Ostatni odcinek sezonu 1. zabija. Sezon drugi nie traci na śmieszności i lekkości, chociaż częściej niż w sezonie pierwszym rezydenci szpitala (już nie stażyści) ocierają się o śmierć, trudne diagnozy i życiowe problemy. Szczęśliwie serial ma jeszcze dla mnie 4 sezony, a 25 października rozpoczyna się 7. sezon.

EDIT: Do ósmego sezonu serial trzyma poziom, dziewiątego nie warto oglądać, bo znika większość bohaterów i jest już tylko miałko, a nie zabawnie.

Napisane przez Zuzanka w dniu sobota września 29, 2007

Link permanentny - Kategorie: Oglądam, Seriale - Skomentuj


Simpsons The Movie

Mówili, że kiepskie. Mnie się podobało. Kiedyś Simpsonowie serialowi podobali mi się bardziej, teraz próbowałam zacząć od początku i trochę mnie znudziło. Film nie nudzi. W zasadzie to przerysowana historia układów ojciec-syn i mąż-zona. Homer Simpson jest kiepskim ojcem i mężem, zatruwa środowisko i ogólnie jest strasznym bólem w dupie. Na tyle, że całe Springfield zostaje odizolowane od reszty Stanów za pomocą szklanej kopuły. Simpsonowie w obawie przed linczem zwiewają na Alaskę, ale wracają, żeby uratować miasto. Dość pedagogiczne i ekologiczne, ale dawkę łopatologiczną dobrze równoważy dużo niewyrafinowanego humoru. Sporo aluzji i odniesień kulturowych ("I won't download this film from torrent").

Napisane przez Zuzanka w dniu niedziela sierpnia 26, 2007

Link permanentny - Kategoria: Oglądam - Komentarzy: 1


Gang Dzikich Wieprzy (Wild Hogs)

Nawet do obejrzenia. Czterej kumple postanawiają wyruszyć w trasę na motorach, żeby przez chwilę jeszcze poczuć się jak dawniej, kiedy byli młodzi i "dzicy". Jak się łatwo domyślić, panowie pod 50-tkę to nie 20-latki.

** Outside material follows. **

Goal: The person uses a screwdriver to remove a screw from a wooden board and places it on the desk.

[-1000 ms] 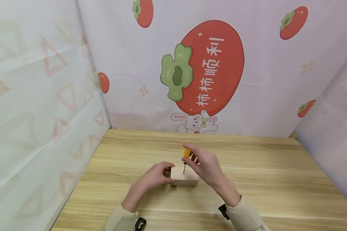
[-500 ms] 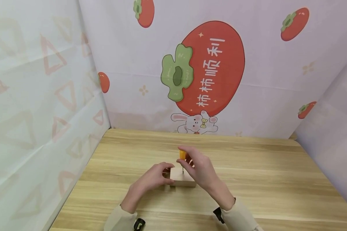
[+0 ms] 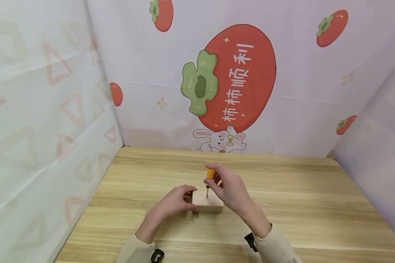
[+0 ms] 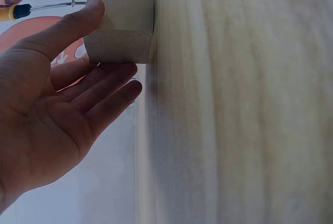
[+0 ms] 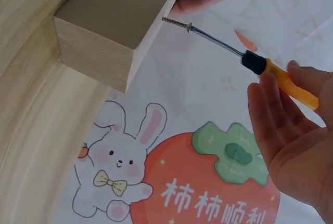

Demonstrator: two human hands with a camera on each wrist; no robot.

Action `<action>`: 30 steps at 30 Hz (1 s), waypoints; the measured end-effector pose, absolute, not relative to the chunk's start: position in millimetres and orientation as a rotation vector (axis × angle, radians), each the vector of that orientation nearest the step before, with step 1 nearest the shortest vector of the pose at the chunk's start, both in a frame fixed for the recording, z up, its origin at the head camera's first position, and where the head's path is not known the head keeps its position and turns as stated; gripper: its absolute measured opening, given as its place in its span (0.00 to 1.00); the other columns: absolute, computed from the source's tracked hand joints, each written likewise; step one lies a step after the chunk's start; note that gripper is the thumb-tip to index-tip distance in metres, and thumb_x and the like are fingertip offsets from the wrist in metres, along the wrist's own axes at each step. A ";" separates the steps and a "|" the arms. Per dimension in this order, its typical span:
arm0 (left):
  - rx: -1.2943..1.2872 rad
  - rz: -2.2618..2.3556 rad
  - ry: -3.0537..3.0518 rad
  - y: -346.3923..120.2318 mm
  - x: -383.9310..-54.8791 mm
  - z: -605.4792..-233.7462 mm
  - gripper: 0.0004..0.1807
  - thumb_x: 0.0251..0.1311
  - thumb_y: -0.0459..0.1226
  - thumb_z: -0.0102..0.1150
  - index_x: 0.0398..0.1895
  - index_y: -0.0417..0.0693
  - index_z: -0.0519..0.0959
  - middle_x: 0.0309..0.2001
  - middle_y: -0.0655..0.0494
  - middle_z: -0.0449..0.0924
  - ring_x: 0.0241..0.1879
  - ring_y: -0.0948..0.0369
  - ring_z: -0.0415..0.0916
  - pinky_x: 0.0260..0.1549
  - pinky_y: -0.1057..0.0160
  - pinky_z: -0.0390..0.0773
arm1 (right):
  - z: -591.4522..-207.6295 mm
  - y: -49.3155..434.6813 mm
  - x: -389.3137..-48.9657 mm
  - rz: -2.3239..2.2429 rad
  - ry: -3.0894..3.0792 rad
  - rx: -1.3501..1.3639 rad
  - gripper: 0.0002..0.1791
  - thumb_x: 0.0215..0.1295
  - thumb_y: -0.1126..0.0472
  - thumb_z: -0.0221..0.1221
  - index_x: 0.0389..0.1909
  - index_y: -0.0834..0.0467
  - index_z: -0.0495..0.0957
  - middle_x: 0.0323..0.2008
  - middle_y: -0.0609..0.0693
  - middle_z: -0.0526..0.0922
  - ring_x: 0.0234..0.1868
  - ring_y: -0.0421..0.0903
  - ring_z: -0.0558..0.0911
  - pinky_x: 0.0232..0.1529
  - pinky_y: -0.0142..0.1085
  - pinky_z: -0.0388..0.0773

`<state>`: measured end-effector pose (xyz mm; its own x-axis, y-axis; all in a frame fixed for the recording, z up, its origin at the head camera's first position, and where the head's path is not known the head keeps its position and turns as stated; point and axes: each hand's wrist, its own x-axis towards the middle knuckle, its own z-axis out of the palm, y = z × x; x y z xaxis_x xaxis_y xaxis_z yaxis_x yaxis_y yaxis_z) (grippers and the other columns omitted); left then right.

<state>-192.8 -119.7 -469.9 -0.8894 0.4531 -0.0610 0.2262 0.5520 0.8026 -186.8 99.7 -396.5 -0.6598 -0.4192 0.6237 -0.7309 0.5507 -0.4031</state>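
A pale wooden block (image 3: 207,209) lies flat on the table. My left hand (image 3: 171,201) grips its left end, thumb on the near side and fingers on the far side. My right hand (image 3: 233,189) holds a screwdriver (image 3: 210,174) by its yellow handle between thumb and fingers, above the block. The black collar and thin metal shank point down. In the right wrist view, the shank's tip meets the head of a screw (image 5: 177,24) that stands up from the block's top face. Much of the screw's thread shows above the wood.
The wood-grain table (image 3: 299,212) spreads around both hands. A printed cloth (image 3: 145,120) with persimmons and a rabbit hangs behind its far edge. More cloth walls the left and right sides. Dark straps (image 3: 157,255) show at the wrists.
My right hand dipped left with the screwdriver half a second ago, and has since come slightly back up and right. The left hand and the block stay nearly in place.
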 end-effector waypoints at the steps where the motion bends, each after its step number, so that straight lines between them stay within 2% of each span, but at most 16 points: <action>1: 0.565 1.247 2.534 -119.8 -192.6 -469.7 0.34 0.53 0.45 0.74 0.62 0.42 0.76 0.57 0.50 0.80 0.55 0.54 0.80 0.57 0.51 0.79 | -396.1 98.9 -186.4 0.896 -2.333 0.941 0.28 0.56 0.64 0.72 0.57 0.55 0.74 0.31 0.45 0.81 0.27 0.37 0.81 0.29 0.28 0.82; 9: 0.551 1.248 2.537 -119.5 -191.9 -467.3 0.34 0.53 0.43 0.74 0.62 0.40 0.75 0.58 0.46 0.79 0.56 0.51 0.79 0.58 0.49 0.78 | -392.2 96.0 -184.0 0.925 -2.397 0.945 0.26 0.58 0.65 0.70 0.58 0.52 0.75 0.32 0.43 0.82 0.28 0.37 0.80 0.29 0.25 0.80; 14: 0.559 1.244 2.546 -119.8 -192.3 -467.5 0.33 0.53 0.42 0.74 0.62 0.40 0.76 0.58 0.47 0.80 0.55 0.52 0.79 0.58 0.50 0.79 | -393.0 98.2 -185.4 1.025 -2.384 0.972 0.25 0.58 0.67 0.69 0.57 0.52 0.76 0.32 0.43 0.81 0.23 0.36 0.74 0.24 0.24 0.75; 16: 0.566 1.243 2.548 -120.1 -192.3 -467.4 0.33 0.53 0.42 0.74 0.62 0.40 0.76 0.57 0.47 0.80 0.55 0.52 0.80 0.57 0.50 0.79 | -394.7 99.6 -187.1 1.064 -2.353 1.010 0.25 0.58 0.68 0.69 0.56 0.52 0.76 0.32 0.43 0.81 0.22 0.36 0.72 0.23 0.24 0.74; 22: 0.600 1.230 2.552 -121.2 -192.3 -467.5 0.32 0.54 0.42 0.73 0.62 0.40 0.76 0.57 0.47 0.80 0.55 0.52 0.80 0.56 0.49 0.79 | -404.6 106.6 -196.3 1.165 -2.237 1.195 0.25 0.58 0.73 0.67 0.57 0.55 0.75 0.32 0.45 0.81 0.24 0.37 0.75 0.26 0.25 0.77; 25: 0.615 1.223 2.551 -121.7 -192.4 -467.3 0.32 0.54 0.41 0.73 0.62 0.39 0.75 0.57 0.47 0.80 0.55 0.51 0.80 0.56 0.50 0.79 | -406.0 109.1 -200.6 1.175 -2.205 1.261 0.25 0.59 0.73 0.65 0.56 0.55 0.75 0.32 0.46 0.81 0.22 0.37 0.73 0.24 0.28 0.76; 30: 0.623 1.220 2.538 -121.6 -192.3 -466.9 0.32 0.55 0.41 0.72 0.62 0.39 0.75 0.56 0.47 0.79 0.55 0.50 0.80 0.57 0.49 0.79 | -404.8 112.8 -204.5 1.215 -2.223 1.328 0.24 0.61 0.72 0.64 0.56 0.54 0.75 0.34 0.47 0.82 0.22 0.37 0.72 0.24 0.26 0.75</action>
<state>-192.3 -121.6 -466.9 -0.8751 0.4819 -0.0445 0.2663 0.5563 0.7872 -204.5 112.8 -404.8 -0.5381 -0.5898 0.6021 -0.8253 0.2237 -0.5185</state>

Trochę humoru gejowsko-fekalnego, trochę spadania z motorów, walka z gangiem Złych Motocyklistów, geek usiłujący przemóc swoje problemy w kontaktach z kobietami (komedia, więc skutecznie) i słoneczny happy-end. Bardzo dobry William H. Macy, słabiutki Travolta.

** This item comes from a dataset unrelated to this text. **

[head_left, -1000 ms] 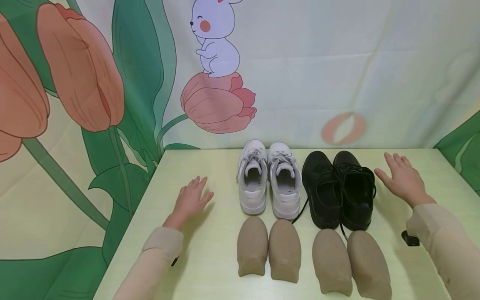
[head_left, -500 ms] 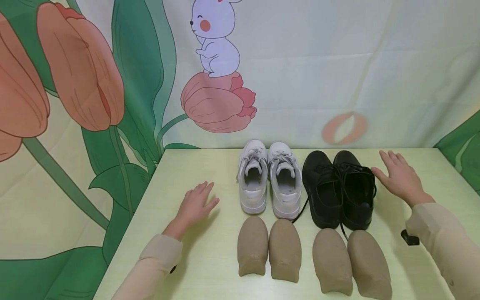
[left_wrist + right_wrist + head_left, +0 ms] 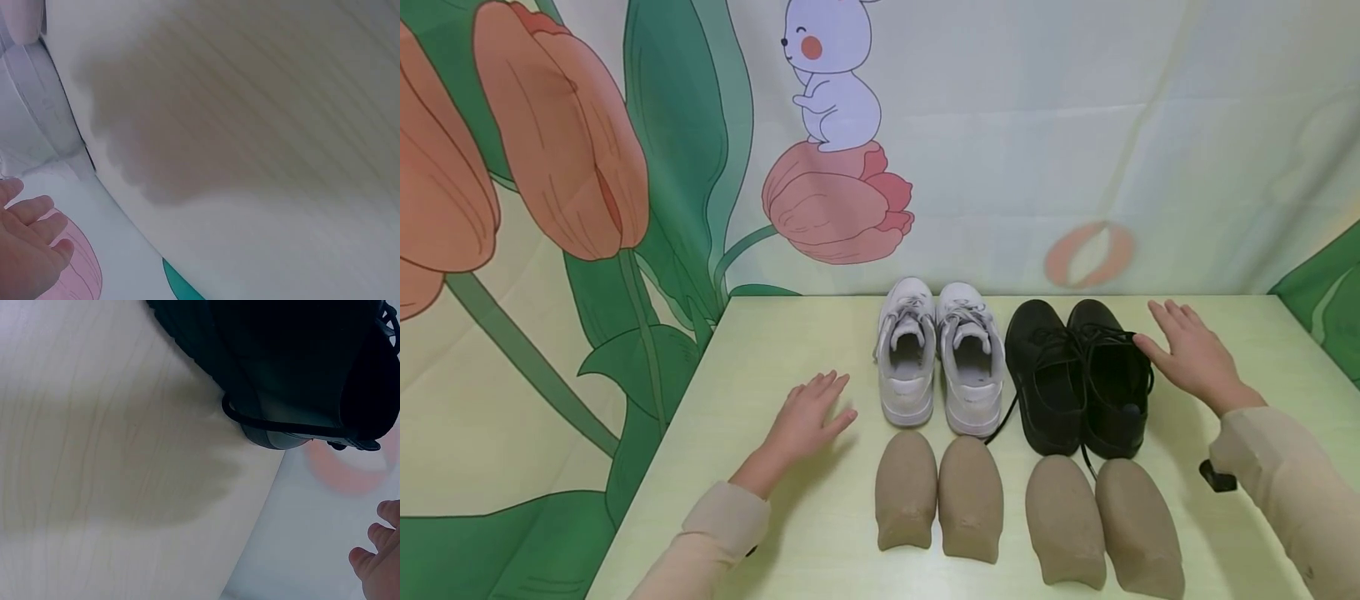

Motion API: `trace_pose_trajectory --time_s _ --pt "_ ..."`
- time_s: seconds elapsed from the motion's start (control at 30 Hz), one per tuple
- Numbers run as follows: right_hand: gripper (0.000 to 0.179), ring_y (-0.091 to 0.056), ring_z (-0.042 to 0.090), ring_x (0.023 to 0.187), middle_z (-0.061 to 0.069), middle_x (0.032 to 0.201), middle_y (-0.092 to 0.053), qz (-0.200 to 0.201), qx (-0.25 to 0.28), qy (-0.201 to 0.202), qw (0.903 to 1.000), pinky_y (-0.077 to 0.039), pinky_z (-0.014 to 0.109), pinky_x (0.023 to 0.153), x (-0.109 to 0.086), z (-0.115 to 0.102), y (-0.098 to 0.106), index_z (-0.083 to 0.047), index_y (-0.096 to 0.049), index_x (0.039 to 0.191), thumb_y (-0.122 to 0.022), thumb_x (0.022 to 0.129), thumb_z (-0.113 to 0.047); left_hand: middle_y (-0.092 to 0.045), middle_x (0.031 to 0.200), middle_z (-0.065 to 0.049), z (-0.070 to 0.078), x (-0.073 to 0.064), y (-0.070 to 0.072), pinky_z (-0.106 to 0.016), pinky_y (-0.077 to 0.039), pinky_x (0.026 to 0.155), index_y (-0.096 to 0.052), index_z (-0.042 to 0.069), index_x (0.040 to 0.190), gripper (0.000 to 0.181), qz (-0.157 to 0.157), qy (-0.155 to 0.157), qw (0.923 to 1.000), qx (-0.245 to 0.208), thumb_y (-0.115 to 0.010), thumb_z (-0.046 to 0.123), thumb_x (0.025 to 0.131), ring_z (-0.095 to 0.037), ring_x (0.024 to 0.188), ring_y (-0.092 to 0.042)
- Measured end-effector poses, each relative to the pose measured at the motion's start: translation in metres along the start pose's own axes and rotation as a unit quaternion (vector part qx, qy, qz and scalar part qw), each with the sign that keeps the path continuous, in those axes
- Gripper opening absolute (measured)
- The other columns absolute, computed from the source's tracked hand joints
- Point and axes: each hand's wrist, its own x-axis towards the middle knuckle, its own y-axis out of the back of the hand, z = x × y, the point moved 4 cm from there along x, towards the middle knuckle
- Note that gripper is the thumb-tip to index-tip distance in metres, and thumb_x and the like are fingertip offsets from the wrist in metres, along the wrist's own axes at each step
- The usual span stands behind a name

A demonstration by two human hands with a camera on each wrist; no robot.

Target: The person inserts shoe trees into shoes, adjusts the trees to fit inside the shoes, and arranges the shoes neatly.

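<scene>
My left hand (image 3: 805, 421) hovers over the table, fingers extended, to the left of a pair of white sneakers (image 3: 907, 400). Nothing is in it. On the other side, my right hand (image 3: 1197, 358) spreads its fingers beside a pair of black lace-up shoes (image 3: 1051, 417), its thumb overlapping the right shoe's edge in the head view. The right wrist view shows that black shoe (image 3: 275, 381) close up with a loop of lace. Two brown shoe inserts (image 3: 906, 492) lie in front of the sneakers, and two more inserts (image 3: 1063, 521) in front of the black shoes.
The pale wood-grain table (image 3: 820, 550) ends at a fabric backdrop (image 3: 1000, 167) printed with tulips and a rabbit. A black lace (image 3: 1002, 421) trails on the table between the two pairs. Small black wrist devices (image 3: 1217, 477) sit under the sleeves.
My left hand has moved right and toward the front, nearer the sneakers and inserts. My right hand has shifted slightly left toward the black shoe. The shoes and inserts stay in place.
</scene>
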Motion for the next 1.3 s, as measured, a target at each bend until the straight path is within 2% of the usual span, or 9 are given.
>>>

Napisane przez Zuzanka w dniu niedziela sierpnia 19, 2007

Link permanentny - Kategoria: Oglądam - Skomentuj


Shrek 3

Bez zachwytu. Przyzwoity scenariusz, dobra animacja, trochę dowcipów, niezły soundtrack, ale w zasadzie nie ma wiele, co by sprawiało, że film warto obejrzeć po raz drugi. Mam wrażenie, że dobry dubbing dołożyłby tekściarskość do filmu, przez co można by go bardziej zapamiętać.

Napisane przez Zuzanka w dniu niedziela sierpnia 19, 2007

Link permanentny - Kategoria: Oglądam - Skomentuj


Przeczucie (Premonition)

Mimo obaw co do Sandry Oh-My-God Bullock, całkiem niezły thriller. Zorganizowany na podobnej zasadzie co "Julia i Julia" - bohaterka dowiaduje się, że jej mąż zginął w wypadku, a następnego dnia budzi się obok męża, który jest w całkiem dobrej formie. Po kilku takich przemieszanych dniach orientuje się, że przeżywa dni nie po kolei. Jak się łatwo domyślić, Sandra usiłuje zmienić rzeczywistość tak, by oszczędzić męża mimo tego, czego dowiaduje się po pogrzebie. Stosunkowo mało bullshitów, całość składna, nie kupuję tylko zakończenia. Doskonała, choć krótka rola Abruzziego.